WORK ORDER: The expected answer is the data below, printed verbatim without its pictures.

SOURCE MATERIAL:

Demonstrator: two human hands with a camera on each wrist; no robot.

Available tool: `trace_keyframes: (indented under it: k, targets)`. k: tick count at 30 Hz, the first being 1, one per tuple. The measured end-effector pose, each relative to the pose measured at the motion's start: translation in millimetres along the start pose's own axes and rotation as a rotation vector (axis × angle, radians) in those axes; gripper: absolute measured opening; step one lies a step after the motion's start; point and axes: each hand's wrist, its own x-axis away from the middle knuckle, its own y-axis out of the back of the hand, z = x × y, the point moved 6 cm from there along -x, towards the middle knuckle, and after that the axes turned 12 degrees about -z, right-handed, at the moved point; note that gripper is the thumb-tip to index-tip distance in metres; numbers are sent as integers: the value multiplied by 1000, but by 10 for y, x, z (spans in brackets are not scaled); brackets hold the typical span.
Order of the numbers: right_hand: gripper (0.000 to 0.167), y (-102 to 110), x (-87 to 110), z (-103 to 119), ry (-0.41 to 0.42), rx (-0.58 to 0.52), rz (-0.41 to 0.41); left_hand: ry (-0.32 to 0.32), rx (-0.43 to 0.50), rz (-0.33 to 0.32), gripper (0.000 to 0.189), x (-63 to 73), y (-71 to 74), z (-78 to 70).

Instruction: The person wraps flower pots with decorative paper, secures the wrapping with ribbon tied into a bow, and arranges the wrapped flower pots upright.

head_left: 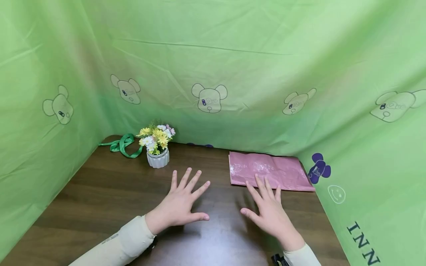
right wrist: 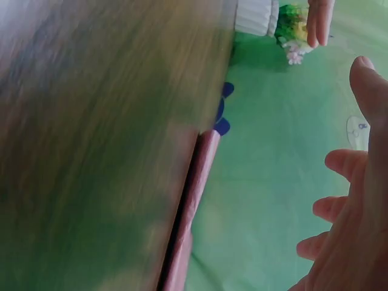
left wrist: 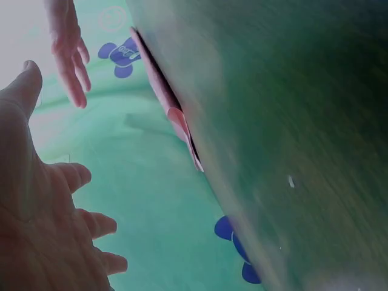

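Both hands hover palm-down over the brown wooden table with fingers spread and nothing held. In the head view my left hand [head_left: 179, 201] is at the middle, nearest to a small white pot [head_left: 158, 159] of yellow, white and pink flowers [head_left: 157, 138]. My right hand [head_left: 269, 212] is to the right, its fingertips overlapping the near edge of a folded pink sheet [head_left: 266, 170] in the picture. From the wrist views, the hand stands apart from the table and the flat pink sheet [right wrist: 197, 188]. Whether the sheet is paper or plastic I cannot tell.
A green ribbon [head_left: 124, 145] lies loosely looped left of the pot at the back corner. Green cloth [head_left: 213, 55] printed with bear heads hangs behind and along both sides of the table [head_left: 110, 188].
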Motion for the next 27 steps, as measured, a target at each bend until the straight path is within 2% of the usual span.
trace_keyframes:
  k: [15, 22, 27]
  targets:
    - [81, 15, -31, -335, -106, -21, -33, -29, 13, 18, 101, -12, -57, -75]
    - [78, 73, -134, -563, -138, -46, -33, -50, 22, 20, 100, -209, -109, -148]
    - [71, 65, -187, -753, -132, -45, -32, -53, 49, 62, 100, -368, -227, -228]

RESPONSE TO THIS EXERCISE:
Demonstrator: two human hands with a camera on each wrist; no robot.

Available tool: `trace_keyframes: (indented under it: k, targets)`. k: tick count at 30 Hz, the first being 1, one per tuple. The measured end-effector pose, each relative to the pose measured at the motion's start: translation in millimetres along the start pose's own axes and rotation as a rotation vector (axis × angle, radians) in those axes; gripper: absolute measured opening; step one lies a step after the motion's start; point and axes: each hand's wrist, its own x-axis away from the middle knuckle, its own y-axis out of the back of the hand, z = x × y, the point moved 6 cm from there along -x, towards the middle knuckle, and after that the axes turned 12 degrees about -z, right-handed, at the moved point; note that gripper is the thumb-tip to index-tip distance in metres; numbers are sent as integers: the value multiplied by 1000, but by 10 for y, x, z (spans in brackets are not scaled); brackets hold the typical span.
Order of the numbers: right_hand: gripper (0.000 to 0.167), y (-102 to 110), x (-87 to 110), z (-103 to 119), ry (-0.41 to 0.42), rx (-0.58 to 0.52), rz (-0.41 to 0.41); left_hand: ry (-0.32 to 0.32), rx (-0.43 to 0.50), rz (-0.33 to 0.32), gripper (0.000 to 0.189), x (-63 to 73), y (-71 to 74), z (-78 to 70).

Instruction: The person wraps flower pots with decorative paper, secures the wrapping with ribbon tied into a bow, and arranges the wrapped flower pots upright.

head_left: 
right wrist: 
left wrist: 

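Both hands hover palm-down over the brown wooden table with fingers spread and nothing held. In the head view my left hand [head_left: 179, 201] is at the middle, nearest to a small white pot [head_left: 158, 159] of yellow, white and pink flowers [head_left: 157, 138]. My right hand [head_left: 269, 212] is to the right, its fingertips overlapping the near edge of a folded pink sheet [head_left: 266, 170] in the picture. From the wrist views, the hand stands apart from the table and the flat pink sheet [right wrist: 197, 188]. Whether the sheet is paper or plastic I cannot tell.
A green ribbon [head_left: 124, 145] lies loosely looped left of the pot at the back corner. Green cloth [head_left: 213, 55] printed with bear heads hangs behind and along both sides of the table [head_left: 110, 188].
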Motion for the next 27 steps, as measured, a target at each bend until the straight path is within 2% of the usual span.
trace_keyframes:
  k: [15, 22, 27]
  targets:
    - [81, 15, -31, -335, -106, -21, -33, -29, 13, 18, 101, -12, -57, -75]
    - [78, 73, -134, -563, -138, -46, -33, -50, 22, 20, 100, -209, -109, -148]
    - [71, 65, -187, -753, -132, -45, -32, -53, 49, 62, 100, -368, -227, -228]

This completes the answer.